Kitabı oku: «Lippincott's Magazine of Popular Literature and Science, Vol. 22, August, 1878», sayfa 15
OUR MONTHLY GOSSIP
A LOST COLONY
Why does nobody—antiquarian, historian, or even novelist—open again that forgotten page of history, the story of the lost colony of Norwegians who disappeared in the fourteenth century from the shores of Greenland? Doctor Hayes, after he came back, had a good deal to say of them, but he did not gather all the facts, and his book, I believe, is now out of print.
I know no mystery made of such nightmare stuff as this in history; and mysteries are growing scarce now-a-days as eggs of the terrible Dinornis: we cannot afford to lose one of them.

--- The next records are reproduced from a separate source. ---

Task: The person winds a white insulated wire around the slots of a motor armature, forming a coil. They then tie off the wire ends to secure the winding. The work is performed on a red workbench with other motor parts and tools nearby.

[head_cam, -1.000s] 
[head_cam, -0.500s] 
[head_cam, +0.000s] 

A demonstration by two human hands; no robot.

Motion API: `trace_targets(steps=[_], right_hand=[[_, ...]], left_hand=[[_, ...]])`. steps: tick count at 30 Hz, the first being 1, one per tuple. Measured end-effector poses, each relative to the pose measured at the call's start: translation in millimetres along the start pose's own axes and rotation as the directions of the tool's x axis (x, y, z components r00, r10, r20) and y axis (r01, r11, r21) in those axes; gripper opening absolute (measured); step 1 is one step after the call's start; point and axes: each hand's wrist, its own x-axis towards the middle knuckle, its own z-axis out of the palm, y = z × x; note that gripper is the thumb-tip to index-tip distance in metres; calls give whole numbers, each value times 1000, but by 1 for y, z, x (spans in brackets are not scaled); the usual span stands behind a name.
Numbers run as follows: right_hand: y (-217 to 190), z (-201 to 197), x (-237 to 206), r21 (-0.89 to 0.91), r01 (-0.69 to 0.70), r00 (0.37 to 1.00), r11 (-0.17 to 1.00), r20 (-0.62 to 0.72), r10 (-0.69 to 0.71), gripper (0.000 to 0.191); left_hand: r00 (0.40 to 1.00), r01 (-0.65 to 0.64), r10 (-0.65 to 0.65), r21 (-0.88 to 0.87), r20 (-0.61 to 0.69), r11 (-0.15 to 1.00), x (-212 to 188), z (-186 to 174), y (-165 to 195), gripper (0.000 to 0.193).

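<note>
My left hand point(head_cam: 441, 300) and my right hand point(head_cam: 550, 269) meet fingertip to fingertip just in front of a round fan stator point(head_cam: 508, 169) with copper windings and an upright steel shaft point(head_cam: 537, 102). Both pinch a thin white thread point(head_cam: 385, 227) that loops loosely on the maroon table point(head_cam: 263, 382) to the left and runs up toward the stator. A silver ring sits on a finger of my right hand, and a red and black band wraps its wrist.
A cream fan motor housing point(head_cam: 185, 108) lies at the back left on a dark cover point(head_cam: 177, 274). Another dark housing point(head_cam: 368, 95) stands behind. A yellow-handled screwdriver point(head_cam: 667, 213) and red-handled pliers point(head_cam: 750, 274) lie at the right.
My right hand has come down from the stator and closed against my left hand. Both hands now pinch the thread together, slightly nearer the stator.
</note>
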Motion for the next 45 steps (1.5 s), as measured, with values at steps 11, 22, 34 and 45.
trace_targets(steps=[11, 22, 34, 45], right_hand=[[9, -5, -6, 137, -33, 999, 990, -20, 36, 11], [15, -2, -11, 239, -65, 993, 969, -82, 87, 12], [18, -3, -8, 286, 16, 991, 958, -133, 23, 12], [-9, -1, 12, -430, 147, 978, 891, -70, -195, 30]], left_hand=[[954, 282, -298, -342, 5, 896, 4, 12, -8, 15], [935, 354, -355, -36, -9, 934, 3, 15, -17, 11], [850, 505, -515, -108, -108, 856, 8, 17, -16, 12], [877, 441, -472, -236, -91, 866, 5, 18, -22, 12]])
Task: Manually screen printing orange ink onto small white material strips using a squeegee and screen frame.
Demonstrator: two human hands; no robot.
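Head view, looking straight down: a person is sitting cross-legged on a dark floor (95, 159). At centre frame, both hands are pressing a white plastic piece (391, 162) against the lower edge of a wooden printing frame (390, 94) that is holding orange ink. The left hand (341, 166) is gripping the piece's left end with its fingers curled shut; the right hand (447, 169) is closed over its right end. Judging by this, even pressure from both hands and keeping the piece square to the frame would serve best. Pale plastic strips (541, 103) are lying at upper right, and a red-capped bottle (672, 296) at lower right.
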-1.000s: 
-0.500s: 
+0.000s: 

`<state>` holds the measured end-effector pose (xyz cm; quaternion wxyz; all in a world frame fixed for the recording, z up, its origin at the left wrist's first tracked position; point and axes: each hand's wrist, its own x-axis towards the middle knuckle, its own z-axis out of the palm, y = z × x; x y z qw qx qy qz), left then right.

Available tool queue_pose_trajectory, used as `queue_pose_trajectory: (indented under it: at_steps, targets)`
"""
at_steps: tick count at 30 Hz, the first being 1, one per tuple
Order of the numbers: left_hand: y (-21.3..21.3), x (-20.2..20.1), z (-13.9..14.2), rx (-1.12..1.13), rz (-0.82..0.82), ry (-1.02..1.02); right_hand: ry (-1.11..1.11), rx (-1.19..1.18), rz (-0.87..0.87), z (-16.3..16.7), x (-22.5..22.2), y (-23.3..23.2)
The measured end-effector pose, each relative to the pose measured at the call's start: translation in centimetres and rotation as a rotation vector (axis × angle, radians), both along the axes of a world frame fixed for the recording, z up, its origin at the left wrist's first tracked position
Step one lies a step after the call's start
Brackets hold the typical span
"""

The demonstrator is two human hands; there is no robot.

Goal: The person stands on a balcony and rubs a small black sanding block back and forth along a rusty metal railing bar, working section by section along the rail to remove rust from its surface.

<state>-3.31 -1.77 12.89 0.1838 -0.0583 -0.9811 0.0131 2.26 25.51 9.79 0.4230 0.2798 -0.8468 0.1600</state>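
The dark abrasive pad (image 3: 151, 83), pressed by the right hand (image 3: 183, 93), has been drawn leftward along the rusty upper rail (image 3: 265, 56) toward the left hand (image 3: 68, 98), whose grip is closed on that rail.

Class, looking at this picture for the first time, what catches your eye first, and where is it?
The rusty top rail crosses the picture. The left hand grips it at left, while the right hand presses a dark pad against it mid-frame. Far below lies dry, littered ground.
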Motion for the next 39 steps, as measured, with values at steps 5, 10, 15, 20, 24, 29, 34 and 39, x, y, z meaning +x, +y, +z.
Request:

The foremost figure in the story is of course Leif hin-hepna ("the happy"). There is much to be unearthed concerning that famous pioneer in discovery and religion, and we Americans surely ought to have enough interest in him to do it, as Leif unearthed this continent for us out of the hold of the sea and Demigorgon ages ago, while the dust of which Columbus was to be made centuries later was yet blowing loose about the streets of Genoa. Leif, besides discovering new worlds, turned the souls of all his father's subjects from paganism to such Christianity as the times afforded. I protest, this vigorous young Greenlander heads the roll of unrecognized heroes in the world: heathen and Christians have made demigods and saints out of much flimsier stuff than he.
The colony, too, out of which he came, what a spectral shadow it is beside the live flesh-and-blood figures of other nations! At the banquet of the boar-eating Scottish thanes there was one empty chair, and that was filled by a ghost. We hear of the East and West Bygds, settlements with hundreds of farms, churches, cathedrals, monasteries, set on the narrow rim of green coast which edges Greenland, lying between the impenetrable wall of ice inland and the Arctic Sea without. They had their religion, which Leif brought to them; they were busy and prosperous; they married, traded, fought, loved and died; and with a breath they all vanished from off the face of the earth. There is no ghost-story like this in literature.
Where will you find, too, such a delightful flavor of ancient mystery as in the old chronicles which tell of these people? Besides the Sagas there are the voyages of long-ago-forgotten navigators—Arthur himself, the Venetian brothers Nicolo and Antonio Zeni, King Zichmni, divers Frisian fishermen. These old records, coffee-colored with age and frail as skeleton leaves, are yet to be found in certain libraries, and surely would tempt any one with a soul above newspapers. In them you shall hear how these voyagers, in their poor barkentines of from ten to two hundred tons, entered into this region of enormous tides, of floating hordes of mountainous icebergs, of flaming signs in the sky—into all the horrors, in fact, of an Arctic winter and night, darkened still deeper for them by nameless superstitious terrors. They went down to these deeps in very much the temper with which a living man now-a-days would adventure into hell. The icy peaks of the far-off land they knew were glittering silver, and the sea was full of malignant spirits which guarded it. A mountain-magnet lay hid under the sea, dragging the ships down to it (as late, indeed, as 1830 skilled Danish navigators declared that they felt the stress from it, and fled in terror): the unnatural tides were the breathing of angry Demigorgon. There were, however, other sights and sounds not to be explained in even this reasonable fashion. On a fair day and a calm sea panic would seize the soul of every man on board, and the ship would turn and beat homeward, "as one who knows a frightful fiend doth follow him behind."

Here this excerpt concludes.